They never found out what happened to the Chosen. Perhaps they were all dead; killed by Tribe Fury, or by the people of the city. Lex didn't much care either way, although he was hoping that somewhere out there the Badlanders still lived; that one day there would be a chance to avenge himself on that score at least. Tribe Fury themselves had cleared out. They had been left with no leader, for Archer couldn't count on the support of anybody beyond Racha's little breakaway group, and the colour-coded colonels all seemed to be dead. The soldiers had gone, anyway; perhaps to lick their wounds, perhaps to regroup. They might one day return, and the Mall Rats knew that all too well; but again Lex didn't much care. They had gone for now, and that was the main thing.

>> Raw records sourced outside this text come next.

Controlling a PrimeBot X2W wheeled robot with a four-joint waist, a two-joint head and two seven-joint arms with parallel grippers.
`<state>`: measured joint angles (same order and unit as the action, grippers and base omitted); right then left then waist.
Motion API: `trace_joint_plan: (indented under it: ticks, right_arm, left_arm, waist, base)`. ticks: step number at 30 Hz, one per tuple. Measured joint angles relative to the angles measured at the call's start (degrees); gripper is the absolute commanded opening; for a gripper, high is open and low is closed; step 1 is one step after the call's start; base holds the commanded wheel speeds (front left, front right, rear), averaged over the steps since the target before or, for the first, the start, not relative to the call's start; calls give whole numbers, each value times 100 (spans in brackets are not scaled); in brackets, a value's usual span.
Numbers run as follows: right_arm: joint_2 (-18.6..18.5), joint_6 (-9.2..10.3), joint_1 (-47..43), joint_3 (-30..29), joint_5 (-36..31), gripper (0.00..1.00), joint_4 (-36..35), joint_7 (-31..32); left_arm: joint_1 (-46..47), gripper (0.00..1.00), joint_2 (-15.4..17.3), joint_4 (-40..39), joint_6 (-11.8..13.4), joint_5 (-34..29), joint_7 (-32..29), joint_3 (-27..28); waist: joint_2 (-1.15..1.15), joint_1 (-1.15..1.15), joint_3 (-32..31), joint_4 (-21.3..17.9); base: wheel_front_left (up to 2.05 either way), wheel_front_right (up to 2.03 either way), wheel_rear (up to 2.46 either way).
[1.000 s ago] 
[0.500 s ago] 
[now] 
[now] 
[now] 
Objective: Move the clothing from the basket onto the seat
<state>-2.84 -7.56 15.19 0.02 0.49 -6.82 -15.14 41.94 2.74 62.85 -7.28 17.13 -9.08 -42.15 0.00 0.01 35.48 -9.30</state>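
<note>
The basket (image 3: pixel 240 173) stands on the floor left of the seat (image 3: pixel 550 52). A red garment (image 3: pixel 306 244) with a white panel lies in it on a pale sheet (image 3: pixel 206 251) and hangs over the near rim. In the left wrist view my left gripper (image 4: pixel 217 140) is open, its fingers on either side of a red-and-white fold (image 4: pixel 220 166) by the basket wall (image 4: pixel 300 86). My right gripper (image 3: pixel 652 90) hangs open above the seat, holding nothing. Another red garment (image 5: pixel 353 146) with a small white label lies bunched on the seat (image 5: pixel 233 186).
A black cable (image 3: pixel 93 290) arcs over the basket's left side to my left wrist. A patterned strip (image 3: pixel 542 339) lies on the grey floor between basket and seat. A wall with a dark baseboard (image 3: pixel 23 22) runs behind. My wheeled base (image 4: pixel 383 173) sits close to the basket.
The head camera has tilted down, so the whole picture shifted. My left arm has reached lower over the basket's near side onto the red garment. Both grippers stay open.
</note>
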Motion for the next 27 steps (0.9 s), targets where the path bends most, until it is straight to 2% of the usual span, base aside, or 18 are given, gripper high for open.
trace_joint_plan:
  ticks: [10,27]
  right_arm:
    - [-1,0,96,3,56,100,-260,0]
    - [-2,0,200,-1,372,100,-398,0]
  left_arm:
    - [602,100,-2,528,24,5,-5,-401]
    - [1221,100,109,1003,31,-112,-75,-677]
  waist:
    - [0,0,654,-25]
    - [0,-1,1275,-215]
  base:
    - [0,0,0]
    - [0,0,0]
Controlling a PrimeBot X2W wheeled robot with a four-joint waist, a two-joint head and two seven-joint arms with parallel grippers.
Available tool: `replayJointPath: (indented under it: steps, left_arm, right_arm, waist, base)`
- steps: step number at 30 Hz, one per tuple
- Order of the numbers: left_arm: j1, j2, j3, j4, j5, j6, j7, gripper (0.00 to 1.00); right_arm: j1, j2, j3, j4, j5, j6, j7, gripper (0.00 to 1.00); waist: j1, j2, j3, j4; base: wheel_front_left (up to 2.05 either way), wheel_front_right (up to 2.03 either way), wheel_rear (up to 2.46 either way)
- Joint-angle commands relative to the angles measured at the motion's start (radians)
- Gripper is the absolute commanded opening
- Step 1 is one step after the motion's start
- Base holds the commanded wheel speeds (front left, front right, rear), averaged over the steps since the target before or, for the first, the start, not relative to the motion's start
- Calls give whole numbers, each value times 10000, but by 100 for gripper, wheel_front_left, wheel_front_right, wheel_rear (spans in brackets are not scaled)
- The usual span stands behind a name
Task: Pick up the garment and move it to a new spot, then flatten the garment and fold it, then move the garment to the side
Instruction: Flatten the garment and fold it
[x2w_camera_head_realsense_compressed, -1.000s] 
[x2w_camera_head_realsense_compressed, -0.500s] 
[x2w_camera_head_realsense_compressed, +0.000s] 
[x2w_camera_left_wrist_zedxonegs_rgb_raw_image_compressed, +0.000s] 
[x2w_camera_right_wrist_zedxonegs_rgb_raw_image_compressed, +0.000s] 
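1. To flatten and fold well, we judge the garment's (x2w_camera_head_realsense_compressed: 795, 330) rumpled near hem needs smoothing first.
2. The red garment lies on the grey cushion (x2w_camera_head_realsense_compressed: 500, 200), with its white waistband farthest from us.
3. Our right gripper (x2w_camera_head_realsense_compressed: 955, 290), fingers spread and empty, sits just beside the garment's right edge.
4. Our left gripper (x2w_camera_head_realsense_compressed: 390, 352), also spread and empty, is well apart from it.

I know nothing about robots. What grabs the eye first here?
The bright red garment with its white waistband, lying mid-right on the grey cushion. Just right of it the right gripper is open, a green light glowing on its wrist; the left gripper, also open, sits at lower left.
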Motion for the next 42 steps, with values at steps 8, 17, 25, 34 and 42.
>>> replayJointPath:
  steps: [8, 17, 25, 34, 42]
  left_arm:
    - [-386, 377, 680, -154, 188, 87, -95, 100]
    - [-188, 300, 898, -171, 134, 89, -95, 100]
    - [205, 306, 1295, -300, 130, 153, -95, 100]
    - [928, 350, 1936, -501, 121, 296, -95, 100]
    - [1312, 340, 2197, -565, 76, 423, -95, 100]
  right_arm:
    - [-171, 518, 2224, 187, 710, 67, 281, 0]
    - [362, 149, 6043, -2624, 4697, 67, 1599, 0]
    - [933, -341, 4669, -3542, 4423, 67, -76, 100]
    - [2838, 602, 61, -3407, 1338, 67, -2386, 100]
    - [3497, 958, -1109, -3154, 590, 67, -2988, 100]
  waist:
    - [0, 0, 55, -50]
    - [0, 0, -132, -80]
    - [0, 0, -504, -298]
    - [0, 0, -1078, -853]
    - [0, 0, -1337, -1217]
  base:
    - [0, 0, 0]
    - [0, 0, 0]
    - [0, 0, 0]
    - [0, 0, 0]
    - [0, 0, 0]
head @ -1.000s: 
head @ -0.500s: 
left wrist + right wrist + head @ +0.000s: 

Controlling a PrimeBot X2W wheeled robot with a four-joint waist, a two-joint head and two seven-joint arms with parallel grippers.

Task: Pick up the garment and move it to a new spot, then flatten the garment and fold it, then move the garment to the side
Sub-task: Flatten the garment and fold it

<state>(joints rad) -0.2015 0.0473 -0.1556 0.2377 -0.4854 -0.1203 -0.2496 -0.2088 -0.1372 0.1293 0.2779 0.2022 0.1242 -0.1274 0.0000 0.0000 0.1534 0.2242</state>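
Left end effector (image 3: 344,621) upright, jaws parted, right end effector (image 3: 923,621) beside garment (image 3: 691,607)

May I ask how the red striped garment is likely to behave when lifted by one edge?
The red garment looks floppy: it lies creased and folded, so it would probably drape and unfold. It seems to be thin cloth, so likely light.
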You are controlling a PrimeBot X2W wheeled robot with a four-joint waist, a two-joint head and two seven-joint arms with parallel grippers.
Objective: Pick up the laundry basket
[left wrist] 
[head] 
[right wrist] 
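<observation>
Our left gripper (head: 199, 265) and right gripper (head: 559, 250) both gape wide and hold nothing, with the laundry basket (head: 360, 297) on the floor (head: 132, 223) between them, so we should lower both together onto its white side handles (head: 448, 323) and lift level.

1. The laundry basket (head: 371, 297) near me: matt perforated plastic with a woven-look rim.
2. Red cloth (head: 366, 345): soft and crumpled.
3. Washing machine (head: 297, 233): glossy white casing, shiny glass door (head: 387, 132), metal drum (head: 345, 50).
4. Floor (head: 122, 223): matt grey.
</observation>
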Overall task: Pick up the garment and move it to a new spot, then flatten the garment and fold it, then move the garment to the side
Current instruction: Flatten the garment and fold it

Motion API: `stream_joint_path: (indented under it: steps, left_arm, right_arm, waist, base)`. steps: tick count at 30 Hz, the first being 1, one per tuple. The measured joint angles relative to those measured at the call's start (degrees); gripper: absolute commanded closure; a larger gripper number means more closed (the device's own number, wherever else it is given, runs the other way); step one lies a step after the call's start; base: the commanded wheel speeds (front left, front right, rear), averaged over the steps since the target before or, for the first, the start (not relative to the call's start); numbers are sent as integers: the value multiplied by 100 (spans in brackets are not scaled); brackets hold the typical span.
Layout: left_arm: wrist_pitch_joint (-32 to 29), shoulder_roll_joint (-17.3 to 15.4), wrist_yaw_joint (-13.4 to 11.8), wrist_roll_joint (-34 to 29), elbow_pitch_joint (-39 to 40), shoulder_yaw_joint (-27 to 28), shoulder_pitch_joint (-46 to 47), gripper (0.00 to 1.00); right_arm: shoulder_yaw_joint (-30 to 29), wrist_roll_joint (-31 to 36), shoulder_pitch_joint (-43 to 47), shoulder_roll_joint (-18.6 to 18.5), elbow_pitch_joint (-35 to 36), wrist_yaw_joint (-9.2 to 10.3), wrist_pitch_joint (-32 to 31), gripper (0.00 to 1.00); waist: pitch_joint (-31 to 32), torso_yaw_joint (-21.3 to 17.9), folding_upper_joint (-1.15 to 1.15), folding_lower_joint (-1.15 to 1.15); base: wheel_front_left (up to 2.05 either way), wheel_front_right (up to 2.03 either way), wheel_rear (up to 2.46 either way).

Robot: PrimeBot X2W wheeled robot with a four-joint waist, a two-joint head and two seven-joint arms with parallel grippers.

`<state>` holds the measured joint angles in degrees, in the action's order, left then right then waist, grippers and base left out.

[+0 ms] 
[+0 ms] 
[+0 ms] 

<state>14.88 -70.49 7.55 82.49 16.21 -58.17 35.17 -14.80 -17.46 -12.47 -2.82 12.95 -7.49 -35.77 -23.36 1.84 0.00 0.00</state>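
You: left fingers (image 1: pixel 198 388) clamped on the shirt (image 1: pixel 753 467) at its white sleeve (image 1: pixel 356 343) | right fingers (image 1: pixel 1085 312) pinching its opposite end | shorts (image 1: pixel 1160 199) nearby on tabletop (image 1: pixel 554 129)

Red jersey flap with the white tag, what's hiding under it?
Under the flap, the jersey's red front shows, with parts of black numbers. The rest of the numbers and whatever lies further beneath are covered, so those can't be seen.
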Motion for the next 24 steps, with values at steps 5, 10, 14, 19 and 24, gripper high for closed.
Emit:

And what chaos was left in their wake. When the fighting had at last died down, the city's inhabitants; the ones who hadn't been a part of the fighting; had crept from their hiding places. The young ones, the weak ones, the sick ones, or just the ones who hadn't wanted to fight. They had joined up with their fellow city-dwellers, and begun the long job of shoring up the damaged buildings, repairing roofs where they could, and clearing out the dead bodies as they had once cleared out the bodies of their elders, in the days following the Virus. It was an uneasy truce though, and as he walked amongst the labour gangs, acting in his favoured capacity as peacekeeper, Lex saw that - but again he didn't much care. The peace that had existed under the rule of the Mall Rats, and under Ebony's brief tenure as queen of the city, had been torn apart. It might return; but first would come another time of unrest, street-fighting and chaos. It was unavoidable. It seemed to be the way that the city worked. But again Lex didn't care. That was the environment in which he thrived; and besides, he had other things to think about. New concerns.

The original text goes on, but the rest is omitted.